FC Bayerns Tom Bischof hat nach Leon Goretzkas Abschied die Nummer 8 übernommen und will im zentralen Mittelfeld durchstarten. Doch der 21-Jährige muss sich gegen Aleksandar Pavlovic und Joshua Kimmich behaupten. Wer wird die neue Mitte der Bayern?

Wer ist der neue Sechser?

Nach dem Abschied von Leon Goretzka ist Tom Bischof die neue dritte Kraft im zentralen Mittelfeld. Der 21-Jährige hat die Nummer 8 geerbt und will den nächsten Schritt machen. Bischof spielt eher auf der Sechs und passt mit der Acht ganz gut. Doch nach Pavlovics enttäuschender WM könnte für ihn sogar mehr möglich sein als die Back-up-Rolle.
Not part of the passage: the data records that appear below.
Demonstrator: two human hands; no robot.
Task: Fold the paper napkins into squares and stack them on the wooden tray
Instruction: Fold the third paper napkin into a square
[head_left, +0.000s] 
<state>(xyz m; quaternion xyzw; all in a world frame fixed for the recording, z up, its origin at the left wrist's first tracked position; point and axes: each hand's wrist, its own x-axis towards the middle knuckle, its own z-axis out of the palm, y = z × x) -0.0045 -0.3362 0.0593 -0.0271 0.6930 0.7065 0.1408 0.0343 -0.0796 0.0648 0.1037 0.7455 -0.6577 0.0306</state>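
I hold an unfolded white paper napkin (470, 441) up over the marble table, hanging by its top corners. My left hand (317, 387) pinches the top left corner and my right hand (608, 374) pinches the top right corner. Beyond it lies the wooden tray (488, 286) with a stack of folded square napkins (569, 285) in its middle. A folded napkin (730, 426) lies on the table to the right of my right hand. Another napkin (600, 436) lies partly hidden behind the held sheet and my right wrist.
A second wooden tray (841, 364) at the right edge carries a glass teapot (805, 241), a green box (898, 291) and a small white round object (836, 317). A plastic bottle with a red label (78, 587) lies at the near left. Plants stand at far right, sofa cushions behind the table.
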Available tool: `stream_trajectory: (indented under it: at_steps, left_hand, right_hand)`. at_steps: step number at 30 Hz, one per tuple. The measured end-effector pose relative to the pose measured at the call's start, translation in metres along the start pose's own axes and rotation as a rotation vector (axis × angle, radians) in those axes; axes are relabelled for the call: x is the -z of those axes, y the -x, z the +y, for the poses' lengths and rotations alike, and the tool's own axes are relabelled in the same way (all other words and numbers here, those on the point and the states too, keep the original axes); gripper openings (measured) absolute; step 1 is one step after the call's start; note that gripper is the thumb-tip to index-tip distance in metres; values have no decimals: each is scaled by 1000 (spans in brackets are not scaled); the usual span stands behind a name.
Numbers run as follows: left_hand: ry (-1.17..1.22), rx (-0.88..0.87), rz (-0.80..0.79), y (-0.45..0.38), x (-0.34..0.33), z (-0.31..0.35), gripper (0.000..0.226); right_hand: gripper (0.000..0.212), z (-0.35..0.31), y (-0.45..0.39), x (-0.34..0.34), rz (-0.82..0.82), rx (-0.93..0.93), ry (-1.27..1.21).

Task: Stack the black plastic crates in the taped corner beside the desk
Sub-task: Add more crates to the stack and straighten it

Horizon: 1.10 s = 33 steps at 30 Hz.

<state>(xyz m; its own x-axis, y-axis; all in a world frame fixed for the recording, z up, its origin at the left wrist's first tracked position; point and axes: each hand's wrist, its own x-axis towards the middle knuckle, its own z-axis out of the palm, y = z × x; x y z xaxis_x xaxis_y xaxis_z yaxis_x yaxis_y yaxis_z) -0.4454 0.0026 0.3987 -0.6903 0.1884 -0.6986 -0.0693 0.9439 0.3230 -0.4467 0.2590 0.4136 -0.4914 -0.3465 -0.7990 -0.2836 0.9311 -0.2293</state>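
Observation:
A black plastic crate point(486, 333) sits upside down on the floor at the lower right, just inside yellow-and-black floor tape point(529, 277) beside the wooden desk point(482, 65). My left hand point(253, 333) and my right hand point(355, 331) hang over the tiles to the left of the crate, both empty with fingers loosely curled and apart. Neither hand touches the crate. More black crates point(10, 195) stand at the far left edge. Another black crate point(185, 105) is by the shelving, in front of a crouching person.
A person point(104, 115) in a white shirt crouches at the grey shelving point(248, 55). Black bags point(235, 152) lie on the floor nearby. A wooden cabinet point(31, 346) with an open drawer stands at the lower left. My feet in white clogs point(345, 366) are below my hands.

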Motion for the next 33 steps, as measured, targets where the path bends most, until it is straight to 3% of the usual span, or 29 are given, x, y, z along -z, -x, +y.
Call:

Konkurrenzkampf im Zentrum

Im Training spielte Bischof an Kimmichs Seite, während Pavlovic und João Palhinha im anderen Team agierten. Trainer Vincent Kompany korrigierte die beiden häufig, wie sie sich im Zusammenspiel mit den Innenverteidigern verhalten sollen. Pavlovic muss sein Niveau im Vergleich zur WM deutlich steigern. Palhinha soll den Verein verlassen, doch die Münchner wollen 30 Millionen Euro Ablöse.

Wer kommt, wer geht?

Statt Palhinha soll Bara Ndiaye die Position des vierten zentralen Mittelfeldakteurs einnehmen. Der 18-Jährige ist ein Wunschspieler von Trainer Kompany und soll für etwa vier Millionen Euro von den Gambia Stars nach München wechseln. Ndiaye war sogar im senegalesischen WM-Kader.

Was bedeutet das für die Saison?

Die Konkurrenz im Mittelfeld wird hart. Bischof, Pavlovic und Kimmich spornen sich gegenseitig an. Jeder will spielen, dadurch werden alle besser. Das hilft der ganzen Mannschaft. Wer wird sich durchsetzen?